Everhope uses artificial intelligence to accompany cancer patients and assist doctors on their individual journeys, Jethwani said, adding that the system needed a ‘shake-up’.
They are building greenfield and brownfield centers for Everhope, starting from Maharashtra, Gujarat and Delhi, and aim to reach 30,000 cancer patients this year.
Key Takeaways
- Fund II achieved a first close of ₹550 crore, targeting a total of ₹630 crore.
- Focus on building companies rather than Series A/B investing.
- It plans to launch 8-10 startups with ₹30-50 crore each in the next four years.
- Oncology, longevity, chronic pain and AI-powered B2B services.
- It aims to grow from the 25 million patients currently served by Fund I to 1 billion lives within 20 years.
According to Jethwani, similar upheaval is needed in many other areas of the healthcare industry.
The fund explores opportunities in longevity, modern preventive health, geriatrics and chronic pain management.
“…India is leading in many ways with sectors like financial services or consumer, but in many sectors, think about deep tech, biotech innovation, healthcare; we are 15-20 years behind,” Jethwani said.

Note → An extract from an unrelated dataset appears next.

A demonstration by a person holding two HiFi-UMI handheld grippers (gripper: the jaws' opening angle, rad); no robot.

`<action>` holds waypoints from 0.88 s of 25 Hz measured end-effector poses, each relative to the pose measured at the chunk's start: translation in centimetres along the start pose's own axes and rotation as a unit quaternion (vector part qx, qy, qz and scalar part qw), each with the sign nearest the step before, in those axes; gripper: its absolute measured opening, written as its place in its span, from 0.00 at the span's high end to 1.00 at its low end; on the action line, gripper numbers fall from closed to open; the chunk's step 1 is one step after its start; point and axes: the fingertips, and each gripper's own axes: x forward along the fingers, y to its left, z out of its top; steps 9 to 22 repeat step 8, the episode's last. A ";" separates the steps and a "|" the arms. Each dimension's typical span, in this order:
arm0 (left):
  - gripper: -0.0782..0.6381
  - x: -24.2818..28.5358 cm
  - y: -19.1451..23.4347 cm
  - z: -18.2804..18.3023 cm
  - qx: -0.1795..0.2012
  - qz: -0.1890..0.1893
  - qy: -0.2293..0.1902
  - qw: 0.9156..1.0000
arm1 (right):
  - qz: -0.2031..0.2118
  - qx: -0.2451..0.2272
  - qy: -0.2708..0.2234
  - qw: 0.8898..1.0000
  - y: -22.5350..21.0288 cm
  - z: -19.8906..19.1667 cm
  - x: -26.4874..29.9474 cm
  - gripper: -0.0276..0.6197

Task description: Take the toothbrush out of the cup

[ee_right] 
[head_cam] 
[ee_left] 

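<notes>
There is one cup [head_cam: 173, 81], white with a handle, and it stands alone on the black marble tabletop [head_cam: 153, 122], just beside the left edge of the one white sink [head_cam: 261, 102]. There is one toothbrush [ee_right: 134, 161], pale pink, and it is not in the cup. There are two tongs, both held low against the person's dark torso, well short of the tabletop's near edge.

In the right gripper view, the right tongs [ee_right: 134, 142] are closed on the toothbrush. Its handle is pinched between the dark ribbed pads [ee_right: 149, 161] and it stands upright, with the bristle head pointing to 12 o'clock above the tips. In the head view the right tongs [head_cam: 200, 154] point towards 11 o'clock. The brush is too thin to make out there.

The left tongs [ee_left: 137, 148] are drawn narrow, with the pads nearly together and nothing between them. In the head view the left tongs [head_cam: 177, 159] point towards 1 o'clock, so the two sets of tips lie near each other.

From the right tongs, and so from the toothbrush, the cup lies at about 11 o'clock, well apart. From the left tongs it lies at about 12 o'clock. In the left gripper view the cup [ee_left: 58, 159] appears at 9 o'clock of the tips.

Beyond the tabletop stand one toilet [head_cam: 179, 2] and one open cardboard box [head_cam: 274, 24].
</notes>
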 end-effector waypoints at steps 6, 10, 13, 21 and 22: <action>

“Experience in oncology also applies to many other fields, whether it is pain management, obesity management or mental health… the opportunity we are targeting is a generational opportunity,” he said.
Basic approach
W Health Ventures sticks to its core approach of identifying white space and then partnering with founders to build a company. The firm plans to launch and scale 8 to 10 new companies over the next four years. ₹30-50 crore per brood.
Jethwani said starting a company gave them time to research and design companies from scratch to make bold investments, looking to the East and West for inspiration and to anticipate and avoid mistakes.
“The generational opportunity for us is to have a time machine with a plane ticket,” he said. “You fly to China or the U.S. You know what the future of healthcare delivery might look like.”
The firm’s focus for all its companies is healthcare, its sole specialty in India, and B2B AI-enabled services in the India-US corridor.
Fund I companies include Nivaan (chronic pain), BeatO (diabetes), ElevateNow (obesity), BabyMD (pediatrics) and Mylo (parenting) in India, as well as cross-border companies such as Wysa (AI mental health services) and Reveal HealthTech (AI transformation services), all of which have raised external growth capital.
“Fund 1 companies serve approximately 25 million patients today, we expect to reach one billion lives in the next few decades,” Jethwani said.
Mint W Health Venture reported its first fund II closing in July.